As parents, few things are better than watching your child and dog interact and get along well. Unfortunately, accidents are commonplace, including ones where a dog bites a child. In fact, did you know that dog bites are actually quite common? According to data from the Centers for Disease Control (CDC), an estimated 42 percent of dog bites involve children that are 14 years old and younger. That said, it's probably a good idea to educate yourself on what to do if your child is ever bitten by a dog.
One of the most important bits of knowledge you can pass onto your children is to be wary and guarded around dogs they don't know. If there is a random, unfamiliar dog wandering the streets, teach them not to run up to it but to instead alert a grown up. If they are ever approached by an unfamiliar dog, they should remain still and refrain from petting the dog until its owner shows up. Similar advice can be applied to household dogs. If your family dog is sleeping or eating or tending to its puppies, teach your children not to disturb the dog. Also, never leave young children alone with dogs, even your family pet.
Even if you follow these tips, there is still the chance that an accident could occur. So, what should you do if your child is bitten by a dog? Let's find out:
- Jump into Action: When your child is bitten by a dog, take action immediately to clean out any dirt, debris, and bacteria that the dog may have left behind. If this important step isn't taken, the bite can become infected and can result in bigger problems down the road.

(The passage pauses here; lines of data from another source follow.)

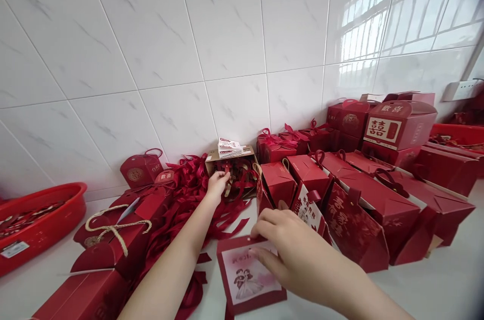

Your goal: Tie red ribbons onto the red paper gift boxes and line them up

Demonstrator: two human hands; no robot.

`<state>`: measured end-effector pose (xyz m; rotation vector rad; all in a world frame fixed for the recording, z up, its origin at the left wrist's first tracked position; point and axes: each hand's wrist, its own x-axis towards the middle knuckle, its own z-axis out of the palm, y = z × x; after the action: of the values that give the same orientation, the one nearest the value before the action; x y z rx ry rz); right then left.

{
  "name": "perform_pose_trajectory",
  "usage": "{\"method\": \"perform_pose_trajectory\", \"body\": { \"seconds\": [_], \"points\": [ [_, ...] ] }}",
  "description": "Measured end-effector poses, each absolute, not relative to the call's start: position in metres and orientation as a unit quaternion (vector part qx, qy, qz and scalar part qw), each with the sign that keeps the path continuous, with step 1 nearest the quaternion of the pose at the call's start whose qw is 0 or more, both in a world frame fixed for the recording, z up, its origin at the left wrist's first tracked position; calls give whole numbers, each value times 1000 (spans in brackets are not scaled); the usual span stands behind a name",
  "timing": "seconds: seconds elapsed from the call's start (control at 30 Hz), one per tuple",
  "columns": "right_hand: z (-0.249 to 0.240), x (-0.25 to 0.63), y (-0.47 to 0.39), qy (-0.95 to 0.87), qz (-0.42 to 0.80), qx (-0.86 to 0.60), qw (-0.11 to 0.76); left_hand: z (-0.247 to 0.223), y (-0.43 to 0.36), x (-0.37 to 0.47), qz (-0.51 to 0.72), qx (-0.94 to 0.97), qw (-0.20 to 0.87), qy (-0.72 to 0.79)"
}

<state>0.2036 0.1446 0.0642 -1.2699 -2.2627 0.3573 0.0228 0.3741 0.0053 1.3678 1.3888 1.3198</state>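
Observation:
My left hand (218, 185) reaches into the mouth of a small cardboard box (247, 150) by the wall. Its fingers are pinched at a short dark red strap (227, 166), and more red and gold straps (244, 179) lie tangled inside. My right hand (287, 247) is at the upper edge of a red gift box (255, 305), whose pale pink front shows a drawn wedding couple. Its fingers bend over that edge and the thumb is in front. A small hole shows near the upper edge.
Loose red ribbons (191, 174) are heaped left of the cardboard box. Printed cards (229, 146) are stacked on it. Finished red gift boxes (359, 204) crowd the right side, others (88, 295) the left. A red plastic basin (71, 214) stands far left.

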Motion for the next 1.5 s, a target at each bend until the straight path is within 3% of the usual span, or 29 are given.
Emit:
{"method": "perform_pose_trajectory", "body": {
  "seconds": [0.2,0.33,0.5,0.73,1.0,1.37,1.5],
  "points": [
    [64,207,152,-718,139,-412,543,65,273,2,513,635,367,446],
    [65,209,147,-685,148,-369,610,88,189,-1,466,714,314,418],
    [65,208,132,-742,134,-279,595,92,133,1,429,841,86,317],
    [62,212,124,-792,84,-132,590,97,113,-3,405,878,-8,254],
    [70,211,107,-843,80,-111,520,100,99,-7,421,836,199,289],
    [75,204,94,-893,31,-175,414,96,92,-14,342,831,243,366],
    [73,200,94,-876,39,-203,436,100,96,-11,294,838,282,363]
  ]
}}
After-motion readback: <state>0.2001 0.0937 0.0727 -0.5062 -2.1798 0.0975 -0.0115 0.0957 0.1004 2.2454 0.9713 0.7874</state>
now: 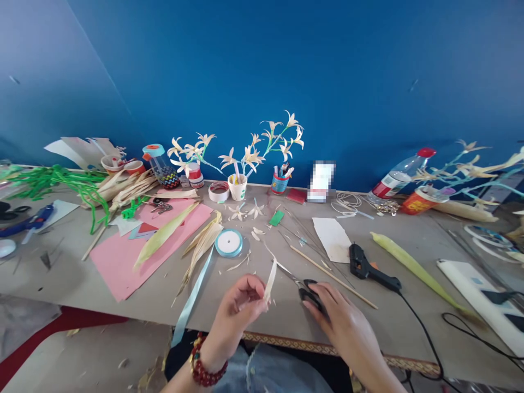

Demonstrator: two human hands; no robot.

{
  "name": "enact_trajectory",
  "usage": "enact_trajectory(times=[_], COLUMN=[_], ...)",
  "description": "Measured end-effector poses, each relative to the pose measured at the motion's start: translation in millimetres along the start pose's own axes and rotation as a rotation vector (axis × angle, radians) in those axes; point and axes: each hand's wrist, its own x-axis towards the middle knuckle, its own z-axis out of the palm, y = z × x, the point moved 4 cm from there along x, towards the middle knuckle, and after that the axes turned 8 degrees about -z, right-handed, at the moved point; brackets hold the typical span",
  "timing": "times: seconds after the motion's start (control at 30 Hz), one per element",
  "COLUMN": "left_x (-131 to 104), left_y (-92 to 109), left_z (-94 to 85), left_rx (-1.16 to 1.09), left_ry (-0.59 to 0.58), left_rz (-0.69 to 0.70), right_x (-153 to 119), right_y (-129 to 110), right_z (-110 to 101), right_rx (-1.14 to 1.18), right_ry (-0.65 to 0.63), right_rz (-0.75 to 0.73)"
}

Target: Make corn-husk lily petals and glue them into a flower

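Observation:
My left hand, a red beaded bracelet at its wrist, pinches a narrow strip of pale corn husk between thumb and finger. From the right, my right hand grips the black handles of a pair of scissors. The scissors' blades point up and left, with their tips near the top of the husk strip; whether they touch it I cannot tell. Small husk scraps lie on the table just beyond my hands. A roll of light blue ribbon lies to the left, its loose end hanging over the table's front edge.
A black glue gun with a cord, a wooden stick and a green corn husk lie right. Pink paper spreads left. Husk flowers stand in a white cup at the back. A bottle leans back right.

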Motion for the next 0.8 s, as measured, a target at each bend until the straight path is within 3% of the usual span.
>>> enact_trajectory(times=[0.13, 0.3, 0.47, 0.63, 0.7, 0.8], left_x=[5.2, 5.8, 6.9, 10.0, 11.5, 13.7], left_y=[0.2, 1.0, -3.7, 1.1, 4.7, 9.1], left_z=[1.1, -1.5, -1.0, 6.0, 10.1, 16.9], left_rx=[-0.092, -0.124, -0.144, -0.214, -0.254, -0.285], left_ry=[0.024, 0.119, 0.158, 0.145, 0.125, 0.1], left_rz=[0.006, 0.034, -0.027, -0.055, -0.051, -0.047], right_x=[-4.5, -6.7, -14.9, -25.7, -29.1, -28.2], right_y=[6.9, 19.4, 27.7, -15.3, -35.5, -54.8], right_z=[3.1, -0.9, -4.1, 5.9, 10.6, 13.3], right_rx=[0.029, 0.163, 0.603, 1.246, 1.363, 1.354], right_ry=[-0.042, -0.104, -0.08, -0.127, -0.122, -0.095], right_rz=[0.017, 0.141, 0.4, 0.537, 0.541, 0.496])
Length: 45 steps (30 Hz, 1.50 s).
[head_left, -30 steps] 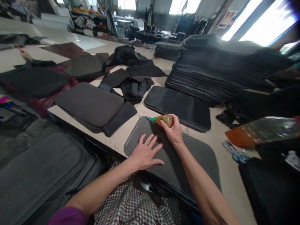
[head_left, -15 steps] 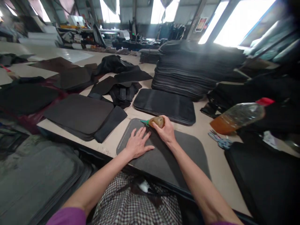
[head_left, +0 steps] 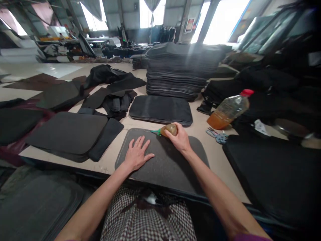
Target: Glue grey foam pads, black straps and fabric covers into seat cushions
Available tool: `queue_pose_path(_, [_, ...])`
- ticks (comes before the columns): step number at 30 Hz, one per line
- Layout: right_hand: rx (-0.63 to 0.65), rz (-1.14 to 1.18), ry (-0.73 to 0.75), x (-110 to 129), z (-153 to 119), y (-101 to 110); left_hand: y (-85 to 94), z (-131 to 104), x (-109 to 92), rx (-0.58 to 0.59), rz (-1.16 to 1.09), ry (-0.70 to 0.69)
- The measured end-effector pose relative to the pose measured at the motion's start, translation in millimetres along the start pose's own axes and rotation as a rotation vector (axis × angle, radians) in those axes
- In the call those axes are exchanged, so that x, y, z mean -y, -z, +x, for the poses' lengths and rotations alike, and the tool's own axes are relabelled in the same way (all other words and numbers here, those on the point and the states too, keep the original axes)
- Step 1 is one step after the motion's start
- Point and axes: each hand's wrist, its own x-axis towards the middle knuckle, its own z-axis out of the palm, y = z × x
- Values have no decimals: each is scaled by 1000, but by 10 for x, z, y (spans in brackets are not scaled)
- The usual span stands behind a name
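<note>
A dark grey panel with rounded corners (head_left: 165, 164) lies flat at the table's front edge. On its left part my left hand (head_left: 136, 154) rests palm down, fingers spread. My right hand (head_left: 180, 138) is wrapped round a squeeze bottle (head_left: 168, 130), brownish and soft-looking, with a thin green nozzle. The nozzle points left, its tip at the panel's far edge. A thin pale line runs along the panel's left and far left border. Just behind lies a low stack of black panels (head_left: 160, 108).
A tall stack of black sheets (head_left: 175, 72) stands at the back. To the right are a plastic bottle of orange liquid (head_left: 229, 110), scissors (head_left: 217, 135) and a black panel pile (head_left: 273, 177). Dark panels (head_left: 67, 132) and scraps (head_left: 115, 103) lie to the left.
The camera view has turned to the right. My right hand has moved the squeeze bottle rightward along the panel's far edge, away from my left hand, which stays flat.
</note>
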Motion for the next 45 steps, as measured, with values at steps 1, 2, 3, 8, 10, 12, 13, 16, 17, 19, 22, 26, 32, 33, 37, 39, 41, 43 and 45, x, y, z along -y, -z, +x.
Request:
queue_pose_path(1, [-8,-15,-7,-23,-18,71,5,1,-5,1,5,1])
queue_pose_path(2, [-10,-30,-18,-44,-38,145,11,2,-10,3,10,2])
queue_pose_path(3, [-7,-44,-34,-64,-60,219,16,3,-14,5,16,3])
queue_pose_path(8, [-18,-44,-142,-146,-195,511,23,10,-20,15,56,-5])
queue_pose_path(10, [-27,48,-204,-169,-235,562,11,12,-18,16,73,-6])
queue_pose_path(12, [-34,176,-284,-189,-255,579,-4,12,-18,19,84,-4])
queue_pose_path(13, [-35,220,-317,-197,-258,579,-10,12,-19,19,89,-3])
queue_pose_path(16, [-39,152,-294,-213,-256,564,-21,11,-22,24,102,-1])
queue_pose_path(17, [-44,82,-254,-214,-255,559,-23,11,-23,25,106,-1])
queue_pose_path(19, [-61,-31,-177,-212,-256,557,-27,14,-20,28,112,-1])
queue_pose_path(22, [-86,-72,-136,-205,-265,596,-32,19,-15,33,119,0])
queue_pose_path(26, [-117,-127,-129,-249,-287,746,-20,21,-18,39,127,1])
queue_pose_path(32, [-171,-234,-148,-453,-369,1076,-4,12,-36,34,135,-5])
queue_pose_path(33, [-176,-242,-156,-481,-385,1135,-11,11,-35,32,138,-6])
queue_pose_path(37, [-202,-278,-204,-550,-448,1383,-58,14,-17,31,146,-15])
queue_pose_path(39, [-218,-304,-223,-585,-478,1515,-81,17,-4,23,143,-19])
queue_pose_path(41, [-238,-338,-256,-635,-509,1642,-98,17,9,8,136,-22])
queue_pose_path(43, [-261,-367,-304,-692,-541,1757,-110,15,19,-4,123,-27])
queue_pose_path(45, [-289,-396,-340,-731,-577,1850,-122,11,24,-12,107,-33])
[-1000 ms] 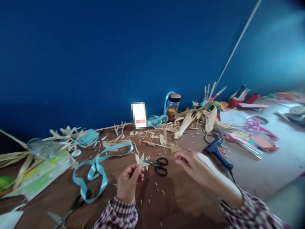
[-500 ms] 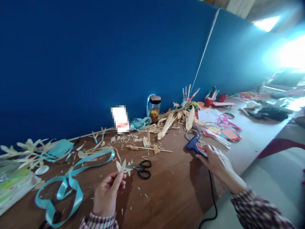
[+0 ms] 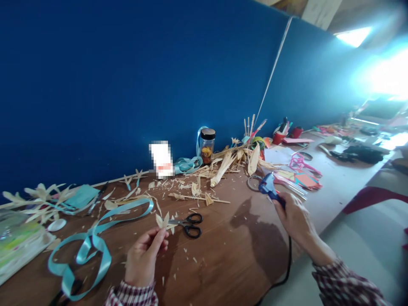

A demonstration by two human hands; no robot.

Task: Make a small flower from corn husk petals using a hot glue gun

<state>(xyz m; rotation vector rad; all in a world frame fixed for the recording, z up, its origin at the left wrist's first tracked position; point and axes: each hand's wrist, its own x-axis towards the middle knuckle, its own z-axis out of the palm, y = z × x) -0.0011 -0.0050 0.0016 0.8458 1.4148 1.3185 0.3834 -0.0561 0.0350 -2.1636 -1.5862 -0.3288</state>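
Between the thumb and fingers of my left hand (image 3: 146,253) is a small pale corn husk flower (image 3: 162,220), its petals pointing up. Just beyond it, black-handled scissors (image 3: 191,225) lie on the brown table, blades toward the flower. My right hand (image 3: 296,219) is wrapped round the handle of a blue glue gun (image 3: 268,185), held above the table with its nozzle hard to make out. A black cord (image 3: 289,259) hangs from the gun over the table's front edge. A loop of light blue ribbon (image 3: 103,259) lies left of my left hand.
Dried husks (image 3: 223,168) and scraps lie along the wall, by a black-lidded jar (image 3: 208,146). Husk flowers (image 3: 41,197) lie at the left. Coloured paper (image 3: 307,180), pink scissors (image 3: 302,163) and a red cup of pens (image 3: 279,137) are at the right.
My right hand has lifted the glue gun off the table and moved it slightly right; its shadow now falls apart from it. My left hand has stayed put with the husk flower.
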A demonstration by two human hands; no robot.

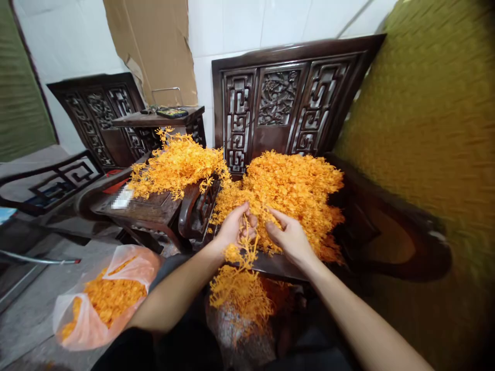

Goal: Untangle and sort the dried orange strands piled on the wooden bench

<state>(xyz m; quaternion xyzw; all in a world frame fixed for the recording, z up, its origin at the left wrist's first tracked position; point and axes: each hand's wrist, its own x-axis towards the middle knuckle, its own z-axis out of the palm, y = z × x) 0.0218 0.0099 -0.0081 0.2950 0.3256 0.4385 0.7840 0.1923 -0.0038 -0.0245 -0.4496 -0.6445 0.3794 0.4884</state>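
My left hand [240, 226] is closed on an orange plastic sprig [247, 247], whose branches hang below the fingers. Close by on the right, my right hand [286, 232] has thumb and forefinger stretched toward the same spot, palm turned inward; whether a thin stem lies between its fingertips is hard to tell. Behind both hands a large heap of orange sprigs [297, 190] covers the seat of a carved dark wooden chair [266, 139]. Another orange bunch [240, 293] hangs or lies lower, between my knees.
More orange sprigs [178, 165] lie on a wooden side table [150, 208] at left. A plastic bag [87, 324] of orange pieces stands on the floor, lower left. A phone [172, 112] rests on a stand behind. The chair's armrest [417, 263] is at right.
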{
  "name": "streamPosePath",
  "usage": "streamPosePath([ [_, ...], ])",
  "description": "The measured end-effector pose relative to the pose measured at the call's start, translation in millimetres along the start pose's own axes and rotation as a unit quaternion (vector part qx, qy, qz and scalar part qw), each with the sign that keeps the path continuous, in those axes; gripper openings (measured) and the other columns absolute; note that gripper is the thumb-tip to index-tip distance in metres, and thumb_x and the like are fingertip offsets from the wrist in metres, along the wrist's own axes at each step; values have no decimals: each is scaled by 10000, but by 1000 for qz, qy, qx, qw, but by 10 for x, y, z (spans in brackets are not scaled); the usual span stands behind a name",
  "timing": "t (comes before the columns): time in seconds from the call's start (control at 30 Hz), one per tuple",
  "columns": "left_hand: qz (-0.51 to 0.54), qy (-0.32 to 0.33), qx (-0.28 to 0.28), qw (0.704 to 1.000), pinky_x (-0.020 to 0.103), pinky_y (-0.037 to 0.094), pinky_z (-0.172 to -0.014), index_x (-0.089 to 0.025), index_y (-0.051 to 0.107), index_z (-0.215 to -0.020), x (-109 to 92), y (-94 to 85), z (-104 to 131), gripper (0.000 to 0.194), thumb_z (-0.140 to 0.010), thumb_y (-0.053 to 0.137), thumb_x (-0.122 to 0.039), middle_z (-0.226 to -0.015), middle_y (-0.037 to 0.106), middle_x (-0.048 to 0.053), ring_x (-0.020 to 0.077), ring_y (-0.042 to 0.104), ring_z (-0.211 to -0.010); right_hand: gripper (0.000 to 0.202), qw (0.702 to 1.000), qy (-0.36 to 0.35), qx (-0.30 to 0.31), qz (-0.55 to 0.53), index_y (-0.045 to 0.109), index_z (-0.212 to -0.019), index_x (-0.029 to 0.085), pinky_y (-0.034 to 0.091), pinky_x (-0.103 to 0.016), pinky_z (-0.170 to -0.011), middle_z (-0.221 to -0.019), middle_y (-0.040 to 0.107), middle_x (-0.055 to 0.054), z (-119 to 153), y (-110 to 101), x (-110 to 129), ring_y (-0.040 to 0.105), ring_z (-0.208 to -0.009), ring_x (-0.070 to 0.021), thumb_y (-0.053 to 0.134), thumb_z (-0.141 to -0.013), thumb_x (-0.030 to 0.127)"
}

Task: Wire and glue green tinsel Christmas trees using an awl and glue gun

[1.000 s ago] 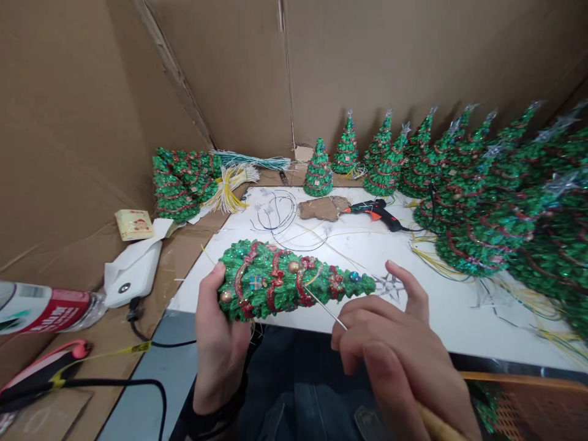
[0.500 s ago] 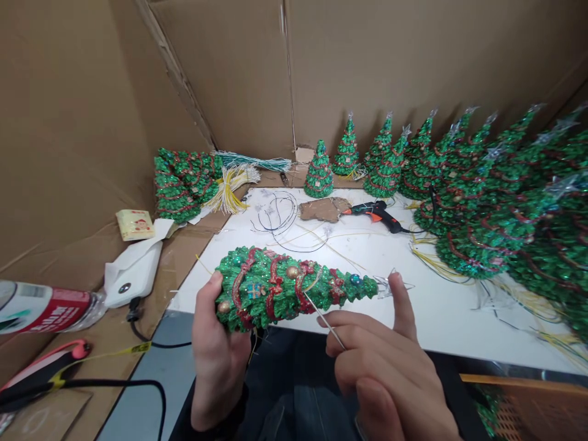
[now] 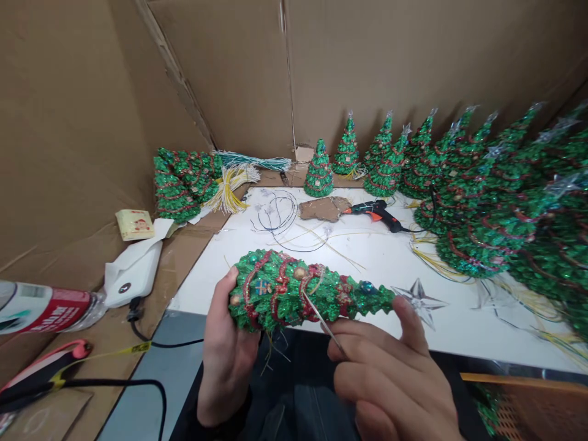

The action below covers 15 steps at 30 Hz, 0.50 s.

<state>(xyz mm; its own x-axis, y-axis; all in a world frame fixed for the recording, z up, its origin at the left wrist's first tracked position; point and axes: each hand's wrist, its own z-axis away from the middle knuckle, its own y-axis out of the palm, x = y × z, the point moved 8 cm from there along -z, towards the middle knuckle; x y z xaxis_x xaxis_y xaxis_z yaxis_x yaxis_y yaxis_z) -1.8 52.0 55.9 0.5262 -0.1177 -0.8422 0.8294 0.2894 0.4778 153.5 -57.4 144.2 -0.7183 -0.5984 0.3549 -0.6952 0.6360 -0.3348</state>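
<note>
A green glittery tree (image 3: 285, 291) with red garlands lies sideways above the table's front edge. My left hand (image 3: 229, 343) grips its wide base end, and thin wires hang beneath. My right hand (image 3: 390, 367) is closed on a thin metal rod (image 3: 324, 318), whose far end meets the tree's side near a loop of pale wire. The raised index finger of that hand is at the tree's narrow tip, beside a clear star (image 3: 420, 301). Whether the star is attached to the tip cannot be made out.
Many similar trees (image 3: 478, 208) crowd the right side. A glue gun (image 3: 379, 214), a cardboard scrap (image 3: 321, 209) and loose wires lie on the white table (image 3: 220, 269). At left are a bottle (image 3: 50, 307) and a white device (image 3: 135, 275).
The tree and my left hand have shifted slightly right. The clear star now shows fully beyond my right index finger, and more wires show under the tree.
</note>
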Motion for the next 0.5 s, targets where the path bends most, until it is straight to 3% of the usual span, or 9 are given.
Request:
streamPosePath([
  [0.1,16,18,25,999,296,577,-802,-202,732,-875,-27,55,-14,196,-829,593,-333,-847,756,13,218,711,-859,418,998,8,-52,-22,468,-601,222,284,-261,-1157,-524,567,68,50,-88,-41,680,-569,-79,297,-983,230],
  [0.23,14,38,22,999,293,582,-805,-245,728,-820,-108,42,-26,183,-841,577,-345,-863,755,9,226,702,-919,415,998,16,-28,-49,490,-625,227,404,-280,-1082,-513,540,61,51,-106,-72,632,-509,-85,301,-991,280],
  [0.5,19,77,5,997,280,579,-797,-197,730,-826,-177,14,19,200,-832,589,-338,-848,756,4,202,705,-812,405,997,24,4,-72,462,-631,212,381,-256,-1021,-520,542,63,-45,-27,-65,573,-498,-65,293,-999,231],
])
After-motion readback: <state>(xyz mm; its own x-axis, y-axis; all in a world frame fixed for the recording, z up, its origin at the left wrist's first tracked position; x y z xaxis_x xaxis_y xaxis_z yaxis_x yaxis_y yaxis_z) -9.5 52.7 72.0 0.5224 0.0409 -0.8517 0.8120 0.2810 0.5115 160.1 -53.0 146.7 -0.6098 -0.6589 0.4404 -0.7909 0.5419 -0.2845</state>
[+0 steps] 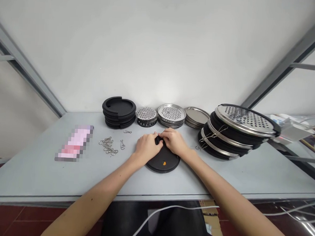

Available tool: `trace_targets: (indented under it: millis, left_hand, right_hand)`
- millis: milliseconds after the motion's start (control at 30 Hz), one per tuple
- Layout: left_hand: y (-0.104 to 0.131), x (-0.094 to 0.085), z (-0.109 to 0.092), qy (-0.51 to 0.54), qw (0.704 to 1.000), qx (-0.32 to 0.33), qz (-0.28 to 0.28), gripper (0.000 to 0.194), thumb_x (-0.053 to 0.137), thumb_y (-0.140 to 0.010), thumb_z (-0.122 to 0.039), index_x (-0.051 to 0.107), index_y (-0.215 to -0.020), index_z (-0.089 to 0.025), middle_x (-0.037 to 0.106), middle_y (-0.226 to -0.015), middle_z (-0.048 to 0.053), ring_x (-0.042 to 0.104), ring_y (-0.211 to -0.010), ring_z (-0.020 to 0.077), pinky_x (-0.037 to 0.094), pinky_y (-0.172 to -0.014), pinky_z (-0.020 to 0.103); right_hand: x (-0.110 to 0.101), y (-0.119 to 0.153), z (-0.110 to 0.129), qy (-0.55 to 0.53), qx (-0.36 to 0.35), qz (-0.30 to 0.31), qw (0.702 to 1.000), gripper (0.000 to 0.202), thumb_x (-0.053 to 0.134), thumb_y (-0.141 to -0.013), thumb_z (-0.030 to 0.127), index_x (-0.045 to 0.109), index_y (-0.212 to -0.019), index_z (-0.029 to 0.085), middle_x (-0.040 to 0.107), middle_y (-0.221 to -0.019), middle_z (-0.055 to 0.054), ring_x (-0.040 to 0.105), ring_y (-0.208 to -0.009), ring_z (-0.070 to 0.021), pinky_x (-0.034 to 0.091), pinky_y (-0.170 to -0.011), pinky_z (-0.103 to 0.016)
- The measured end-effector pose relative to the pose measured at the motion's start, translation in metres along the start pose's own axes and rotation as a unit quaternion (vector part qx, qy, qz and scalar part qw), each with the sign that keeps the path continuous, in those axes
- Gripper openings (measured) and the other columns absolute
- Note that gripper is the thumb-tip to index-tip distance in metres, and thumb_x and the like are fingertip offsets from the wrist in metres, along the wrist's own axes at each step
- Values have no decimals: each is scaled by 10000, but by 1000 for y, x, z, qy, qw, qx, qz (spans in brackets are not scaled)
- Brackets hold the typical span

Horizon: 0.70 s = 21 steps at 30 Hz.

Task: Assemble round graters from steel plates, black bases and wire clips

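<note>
A round black disc with a small orange mark lies on the grey table in front of me. My left hand is closed at the disc's far edge, its thumb resting over the black surface. Beside it, my right hand is closed too, the fingertips of both hands meeting there. A small piece of metal seems to show between the fingertips, too little of it to make out. Both hands hide the far part of the disc.
Metal clips lie left of the hands. Behind stand stacks of black holders, small graters, larger graters and plain metal discs. A tall tilted stack stands right; a blurred pink object lies left.
</note>
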<state>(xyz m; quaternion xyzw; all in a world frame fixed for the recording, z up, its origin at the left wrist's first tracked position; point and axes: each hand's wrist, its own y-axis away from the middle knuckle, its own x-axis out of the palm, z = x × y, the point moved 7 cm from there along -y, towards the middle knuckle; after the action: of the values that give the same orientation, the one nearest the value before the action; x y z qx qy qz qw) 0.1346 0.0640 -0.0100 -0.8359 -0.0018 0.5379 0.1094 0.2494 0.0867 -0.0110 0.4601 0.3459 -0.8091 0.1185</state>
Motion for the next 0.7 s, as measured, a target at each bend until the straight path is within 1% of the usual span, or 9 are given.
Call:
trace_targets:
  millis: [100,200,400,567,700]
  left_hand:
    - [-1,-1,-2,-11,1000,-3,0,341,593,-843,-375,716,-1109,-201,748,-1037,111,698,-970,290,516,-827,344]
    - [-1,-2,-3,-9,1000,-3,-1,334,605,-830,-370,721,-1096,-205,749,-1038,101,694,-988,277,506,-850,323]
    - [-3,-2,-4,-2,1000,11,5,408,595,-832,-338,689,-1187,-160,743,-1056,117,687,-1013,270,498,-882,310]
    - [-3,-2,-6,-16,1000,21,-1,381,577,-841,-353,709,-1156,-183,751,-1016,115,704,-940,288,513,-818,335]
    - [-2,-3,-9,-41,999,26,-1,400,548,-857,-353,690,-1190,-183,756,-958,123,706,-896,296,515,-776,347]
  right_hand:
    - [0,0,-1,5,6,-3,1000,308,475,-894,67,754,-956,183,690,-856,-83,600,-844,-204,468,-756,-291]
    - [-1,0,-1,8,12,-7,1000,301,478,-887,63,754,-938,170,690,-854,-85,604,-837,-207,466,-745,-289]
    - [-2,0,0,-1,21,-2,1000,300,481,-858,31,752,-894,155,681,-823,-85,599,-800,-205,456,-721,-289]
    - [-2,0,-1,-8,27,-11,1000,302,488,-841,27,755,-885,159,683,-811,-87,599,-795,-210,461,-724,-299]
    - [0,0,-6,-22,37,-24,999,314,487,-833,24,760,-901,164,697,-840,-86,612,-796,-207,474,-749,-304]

- Treat and Wrap the Wound: Regardless of whether the dog bite breaks the skin or not, you should always treat it by applying an antibiotic cream before wrapping the wound in a bandage. This will keep the site clean and speed up the healing process.
- When to Go to the ER: Not every dog bite requires a trip to the emergency room. However, bites to the face, head, neck, and ears should always be seen by a healthcare professional, especially if you're concerned that the dog may have been infected with rabies. By knowing when to go to the emergency room, you can ensure your child gets any necessary medicines, antibiotics, and stitches.
Even if you don't end up taking a trip to the emergency room, you should keep a watchful eye on your child and be on the lookout for signs of infection. Signs of infection can include fever and swelling around the bite. If the wound does become infected, you will need to visit your child's doctor. If it doesn't get infected, use the incident as a learning experience teach your child(ren) about pet safety.